Depletion of oral cancer cell line EVs reduces nociceptive behavior in a preclinical cancer model

To test whether oral cancer cell line EVs induce cancer pain, we isolated EVs by size exclusion chromatography (Supplementary Fig. S4) and performed a mouse paw withdrawal assay. Intraplantar injection of HSC-3 oral tongue cancer cell line conditioned media is routinely used as a model to study oral cancer pain32,33. The cell line supernatant induces mechanical allodynia and thermal hyperalgesia as demonstrated here in Fig. 5. By contrast, when HSC-3 conditioned media depleted of EVs by size exclusion chromatography was injected into the paw, nociceptive behavioral responses to mechanical or thermal stimuli did not differ from DMEM alone (Fig. 5). Nociceptive responses to these stimuli were restored by reconstitution of the EV depleted media with the EV fraction. These data demonstrate that pain mediators are released in the EV fraction and suggest that pain mediators released in exosomes contribute to induction of oral cancer pain.

Figure 5
figure 5

Depletion of exosomes from oral cancer cell line supernatant reduces mechanical allodynia and abolishes thermal hyperalgesia. (a) Western blot showing expression of EV maker, ALIX in conditioned media from tongue cancer cell line HSC-3 grown under normoxia (HSC-3 CM), media alone (DMEM), DMEM depleted of EVs by SEC (EV−) or reconstituted with EVs (EV− and EV+). To obtain sufficient material for western blots, 8 mL of conditioned media were processed by eight SEC runs.
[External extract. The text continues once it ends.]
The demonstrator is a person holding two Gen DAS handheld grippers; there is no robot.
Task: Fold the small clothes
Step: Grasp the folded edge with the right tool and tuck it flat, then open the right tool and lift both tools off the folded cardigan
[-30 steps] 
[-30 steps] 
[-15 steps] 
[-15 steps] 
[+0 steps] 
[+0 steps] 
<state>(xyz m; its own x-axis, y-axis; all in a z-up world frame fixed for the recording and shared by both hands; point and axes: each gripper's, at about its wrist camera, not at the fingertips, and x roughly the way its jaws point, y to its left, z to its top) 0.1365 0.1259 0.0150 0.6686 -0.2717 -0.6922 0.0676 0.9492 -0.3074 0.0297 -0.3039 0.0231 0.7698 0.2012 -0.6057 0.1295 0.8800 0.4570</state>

Fractions 8–11 were individually combined and concentrated to 50 µL. The allodynic effect of samples injected into the right hind paw was measured by assaying induced mechanical nociception (b) and thermal hyperalgesia (c) at baseline (before injection) and at the indicated times after injection. *p < 0.05; **p < 0.01 DMEM versus HSC-3 CM; ##p < 0.05 EV− versus EV− & EV+. Two-way ANOVA with Tukey’s multiple comparisons test. The experiment was performed twice with independent groups of animals.

Discussion

The pain and metastasis genes, genes overexpressed in cancers from node positive patients with pain, are enriched for functions in extracellular matrix organization and angiogenesis and reported in exosomes. The genes are among those more highly expressed in the basal and mesenchymal subtypes of HNSCC34. The set of pain and metastasis genes overlaps with the meta-signature of the partial epithelial-to-mesenchymal transition (p-EMT) program, a recently described independent predictor of lymph node metastasis in HNSCC35,36. The p-EMT program, which may be a transient state, is characterized by increased expression of extracellular matrix genes, reduced expression of epithelial genes and lack of expression of classical EMT transcription factors. The subset of cells expressing the p-EMT program are reported to localize to the edges of the cancer. Interaction of pain and metastasis genes with the tumor microenvironment is likely to be facilitated both by the external location of cells expressing the genes and by the genes being present in exosomes.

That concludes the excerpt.